Why the Heifer Project is Not Compatible with UU Ideals of Compassion
An Animal Rights Article from All-Creatures.org

FROM

Letter from Norm Phelps and Patti Rogers
January 2007

To Minister, Student Minister, and Trustees of the Unitarian-Universalist Church of Hagerstown
13245 Cearfoss Pike
Hagerstown, MD 21740

Dear Ministers and Trustees:

Although we may not be familiar to many of you, we have been members of UUCH for over four years. Health issues prevent us from attending most functions, but we have supported UUCH ever since we joined.

We are writing to respectfully request that the church reconsider its support for the Heifer Project International. We understand that the motivation for supporting the Heifer Project arises from the highest ethical and social ideals of Unitarian-Universalism. But as well-intended as they undoubtedly are, the programs of the Heifer Project are actually counterproductive and work to defeat the very goals that they are intended to advance.

1) Animal based agriculture, with its highly inefficient use of water, land, plant protein, and other resources will never be able to feed a human population of 6,000,000,000 that is growing exponentially. The world's last best hope for alleviating hunger and narrowing the gap of injustice that exists between the industrialized world and the developing world is the promotion of a plant-based diet and the expansion of plant agriculture for direct human consumption both at home and globally.

2) Animal agriculture is one of the world's leading sources of water pollution (at a time when the availability of pure water is becoming a worldwide crisis) and a prime generator of the greenhouse gases that are a principal cause of global warming. Recent studies indicate that animal agriculture releases more greenhouse gases into the atmosphere than transportation. Environmental responsibility requires that we reduce rather than expand animal agriculture.

3) In response to the claim that these problems are created primarily by western industrial-style farming, not the family and village subsistence farming promoted by Heifer, we would point out that once the peoples of the third world have moved from a diet based on plant products to a diet based on animal products, the local, subsistence farming promoted by Heifer will quickly and inevitably be supplanted by the industrial agriculture practiced in the industrialized world, both because the profits to be made will be attractive to international agribusiness and because subsistence farming will not be able to supply the needs of an expanding population newly converted to the gospel of meat. This in turn will have the long-term effect of exacerbating, rather than reducing the gap between rich and poor in the third world and thereby increase the dependency of the poor on a global market economy in which they cannot compete successfully, leaving the third world's poor at the mercy of western agribusiness conglomerates. The most lasting achievement of the Heifer Project will be to addict the third world to a western animal-based diet, which translates to short term hope followed by long term despair.

3) By moving to a diet heavy in animal products, the peoples of the third world will be exposing themselves to the diseases that accompany the regular consumption of animal based food-including heart disease and several types of cancer-that their health care systems and their economies are even less equipped to deal with than ours are.

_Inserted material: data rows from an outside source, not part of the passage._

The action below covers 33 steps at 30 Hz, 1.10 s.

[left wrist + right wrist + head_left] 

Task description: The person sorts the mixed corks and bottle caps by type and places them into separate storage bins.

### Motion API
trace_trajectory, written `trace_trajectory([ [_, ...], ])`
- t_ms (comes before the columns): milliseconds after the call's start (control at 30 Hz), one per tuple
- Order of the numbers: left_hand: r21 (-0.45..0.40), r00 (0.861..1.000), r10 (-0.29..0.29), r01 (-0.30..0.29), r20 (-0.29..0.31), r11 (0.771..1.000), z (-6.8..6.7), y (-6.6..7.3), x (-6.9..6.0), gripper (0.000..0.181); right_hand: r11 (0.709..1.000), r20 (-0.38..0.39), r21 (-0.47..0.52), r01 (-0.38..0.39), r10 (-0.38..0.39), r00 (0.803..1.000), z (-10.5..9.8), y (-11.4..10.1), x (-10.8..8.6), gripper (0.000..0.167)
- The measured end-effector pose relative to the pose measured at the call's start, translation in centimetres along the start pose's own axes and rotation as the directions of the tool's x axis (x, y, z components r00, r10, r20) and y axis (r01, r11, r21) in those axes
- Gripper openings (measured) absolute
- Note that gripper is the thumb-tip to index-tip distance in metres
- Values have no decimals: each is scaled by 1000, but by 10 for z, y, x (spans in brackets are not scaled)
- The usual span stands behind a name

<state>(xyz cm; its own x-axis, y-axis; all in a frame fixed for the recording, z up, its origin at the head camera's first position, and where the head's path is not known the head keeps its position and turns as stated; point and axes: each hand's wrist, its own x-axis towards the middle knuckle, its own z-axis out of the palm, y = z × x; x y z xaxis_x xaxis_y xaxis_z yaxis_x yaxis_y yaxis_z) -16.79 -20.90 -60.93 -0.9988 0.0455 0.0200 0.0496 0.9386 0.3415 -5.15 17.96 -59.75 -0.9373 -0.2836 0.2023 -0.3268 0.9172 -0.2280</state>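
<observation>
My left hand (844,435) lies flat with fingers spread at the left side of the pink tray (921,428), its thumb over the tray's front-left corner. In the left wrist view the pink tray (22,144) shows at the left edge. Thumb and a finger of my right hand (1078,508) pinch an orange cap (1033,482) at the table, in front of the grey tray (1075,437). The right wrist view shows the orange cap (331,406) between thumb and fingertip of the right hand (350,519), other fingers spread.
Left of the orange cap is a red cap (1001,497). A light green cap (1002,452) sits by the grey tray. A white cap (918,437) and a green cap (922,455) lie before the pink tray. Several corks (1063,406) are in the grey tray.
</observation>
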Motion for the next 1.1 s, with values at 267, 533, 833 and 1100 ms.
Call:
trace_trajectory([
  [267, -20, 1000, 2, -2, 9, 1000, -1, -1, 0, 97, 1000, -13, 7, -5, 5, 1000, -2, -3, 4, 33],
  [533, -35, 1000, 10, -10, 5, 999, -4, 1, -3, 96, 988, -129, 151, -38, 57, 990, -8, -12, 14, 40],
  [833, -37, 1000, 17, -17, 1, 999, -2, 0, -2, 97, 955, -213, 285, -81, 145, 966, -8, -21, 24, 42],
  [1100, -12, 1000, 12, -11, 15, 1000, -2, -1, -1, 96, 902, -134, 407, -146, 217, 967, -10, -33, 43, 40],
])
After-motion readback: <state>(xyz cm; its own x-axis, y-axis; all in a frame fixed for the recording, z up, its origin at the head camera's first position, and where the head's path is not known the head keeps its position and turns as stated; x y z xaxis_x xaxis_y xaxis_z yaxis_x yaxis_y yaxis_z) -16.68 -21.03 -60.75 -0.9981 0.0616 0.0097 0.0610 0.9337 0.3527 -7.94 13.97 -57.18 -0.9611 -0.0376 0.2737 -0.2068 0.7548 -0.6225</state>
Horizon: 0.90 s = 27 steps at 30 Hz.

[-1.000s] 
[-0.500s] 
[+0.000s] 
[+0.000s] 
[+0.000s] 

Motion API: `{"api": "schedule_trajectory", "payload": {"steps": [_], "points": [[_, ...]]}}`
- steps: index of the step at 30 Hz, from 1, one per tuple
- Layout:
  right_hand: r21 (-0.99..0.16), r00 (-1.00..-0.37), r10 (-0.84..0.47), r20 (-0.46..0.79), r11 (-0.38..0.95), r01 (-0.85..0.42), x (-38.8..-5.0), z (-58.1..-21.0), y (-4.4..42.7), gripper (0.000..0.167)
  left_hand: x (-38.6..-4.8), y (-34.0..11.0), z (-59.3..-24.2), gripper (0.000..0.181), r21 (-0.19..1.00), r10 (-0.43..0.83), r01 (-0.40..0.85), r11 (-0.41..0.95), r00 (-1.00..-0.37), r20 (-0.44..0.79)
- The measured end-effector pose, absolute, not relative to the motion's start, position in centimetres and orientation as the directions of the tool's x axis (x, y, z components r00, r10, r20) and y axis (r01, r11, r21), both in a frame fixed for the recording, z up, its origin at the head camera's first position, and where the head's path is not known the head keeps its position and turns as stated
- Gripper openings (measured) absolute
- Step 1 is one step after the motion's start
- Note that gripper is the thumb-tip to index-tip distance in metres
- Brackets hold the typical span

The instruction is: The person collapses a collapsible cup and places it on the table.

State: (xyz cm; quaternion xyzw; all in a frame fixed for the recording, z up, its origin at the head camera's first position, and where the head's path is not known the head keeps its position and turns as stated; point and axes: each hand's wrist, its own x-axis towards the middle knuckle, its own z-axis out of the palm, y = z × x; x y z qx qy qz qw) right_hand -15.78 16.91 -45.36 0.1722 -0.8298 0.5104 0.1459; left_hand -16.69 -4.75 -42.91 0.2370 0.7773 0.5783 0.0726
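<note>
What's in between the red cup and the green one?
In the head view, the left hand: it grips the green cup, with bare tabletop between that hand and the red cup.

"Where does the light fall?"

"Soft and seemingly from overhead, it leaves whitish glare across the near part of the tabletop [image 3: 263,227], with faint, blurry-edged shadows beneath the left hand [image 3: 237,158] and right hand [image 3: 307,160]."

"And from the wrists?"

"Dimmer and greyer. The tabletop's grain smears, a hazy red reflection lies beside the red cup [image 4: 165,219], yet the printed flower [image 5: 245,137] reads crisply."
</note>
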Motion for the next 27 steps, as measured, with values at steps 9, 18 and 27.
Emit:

4) Human beings do not need animal products to lead long, healthy lives. In fact, an animal based diet is an impediment to good health and a long life. Animals are sentient beings. They experience joy and pain, they love life and fear death, just as we do. Imprisoning and killing these gentle beings for food that we do not need-food that is actually harmful to us-is gratuitous cruelty for the sake of appetite and custom. It violates the principal of universal compassion that is common to the great spiritual traditions upon which Unitarian-Universalism has always drawn. Speaking of our treatment of animals, Anglican priest Humphrey Primatt, writing in 1776, said, "Let this be your invariable rule, everywhere, and at all times, to do unto others as, in their condition, you would be done unto." As a compassionate, spiritual community, we ought to be working to reduce the sum of cruelty and killing in the world, not to expand it.

The unfortunate fact is that the Heifer Project International is far more effective at making its first world contributors feel good about themselves than it is at solving the problems of the third world poor. There are any number of organizations that pursue the laudable social goals to which UUCH is committed without the terrible downsides of the Heifer Project. We will not mention any of them here because it is not our intent to promote any particular charity, just to encourage you to discontinue support of the Heifer Project and in its place provide assistance to a cause that supports human development without promoting animal cruelty, environmental degradation, and-in the long term-an increase, rather than a decrease, in human suffering.

We are including for your perusal an article by Rev. Gary Kowalski, minister of the First Unitarian-Universalist Society of Burlington, Vermont, and author of several books including "The Bible According to Noah: Theology as if Animals Mattered," and "Science and the Search for God," which speaks in more detail to the problems associated with the Heifer Project.

We would encourage you to meditate upon these questions and conduct further research into them: that is, to search both within and without. If there are questions that you would like to ask us or responses that you would like to make, we will be more than happy to hear from you.

Thank you for your time and consideration.